I searched the archives but I didn’t find a thread on this already, but why are they running ABC’s Raising Hope back-to-back each week?
Why not do 1 hour shows instead, which would allow them to further develop their story lines? Is any other show doing this? Is there a good reason to do this?
Because the producers have no control over how the network airs the show.
The network ordered twelve (or however many) half-hour episodes, and that’s what the producers delivered. They were probably as surprised as anyone else that the episodes are being aired back-to-back.
I noticed Raising Hope didn’t start when other of ABC’s shows started this year, and I thought it might have been cancelled, but then we got back-to-back episodes, so I thought there must have been some logic to doing it that way.

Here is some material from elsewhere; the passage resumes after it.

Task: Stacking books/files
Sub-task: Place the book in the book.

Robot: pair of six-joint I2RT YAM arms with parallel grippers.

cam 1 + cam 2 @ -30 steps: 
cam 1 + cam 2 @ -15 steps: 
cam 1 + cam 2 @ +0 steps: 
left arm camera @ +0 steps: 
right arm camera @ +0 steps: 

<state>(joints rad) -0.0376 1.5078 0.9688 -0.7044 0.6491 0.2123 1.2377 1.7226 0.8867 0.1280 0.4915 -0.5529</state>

Scuttlebutt is that this is the final season. If FOX plans to cancel it, I can understand why they’d schedule it for Fridays, but I don’t get why two eps. Have they done that for other shows on the chopping block?
WAG: Fox has taken a lot of flak over the years for cancelling shows with unaired episodes. Maybe they’re trying to avoid that (and possibly for contractual reasons) by doubling up in order to get Raising Hope out of the way and freeing up the timeslot.
Or maybe they just have a thin lineup and are padding it out with a known quanitity.
Yes, it’s called “dumping” or “burning off”. The trough between Thanksgiving and Christmas (really, up to February) doesn’t get really good ratings, so you pull your A-list shows, show repeats of them, or throw on content that you’ve paid for but don’t much care about. The last seasons of “The Drew Carey Show” make a good example - the network stuck it anywhere they had time to fill.
It’s not technically midseason until January</nitpick>
I think they just didn’t have anything to pair it up with. Enlisted (a military sitcom) was supposed to be paired with it on Fridays, but got pushed to the actual midseason at the last minute. All the other sitcoms were on Tuesday, so it was either double up Hope, hold back Hope, or pair Hope with a rerun.
Actually what they did was burn off the last season and a half during the summers those years (and completely out of order to boot). They really wanted to cancel it altogether, but Drew had an ironclad contract.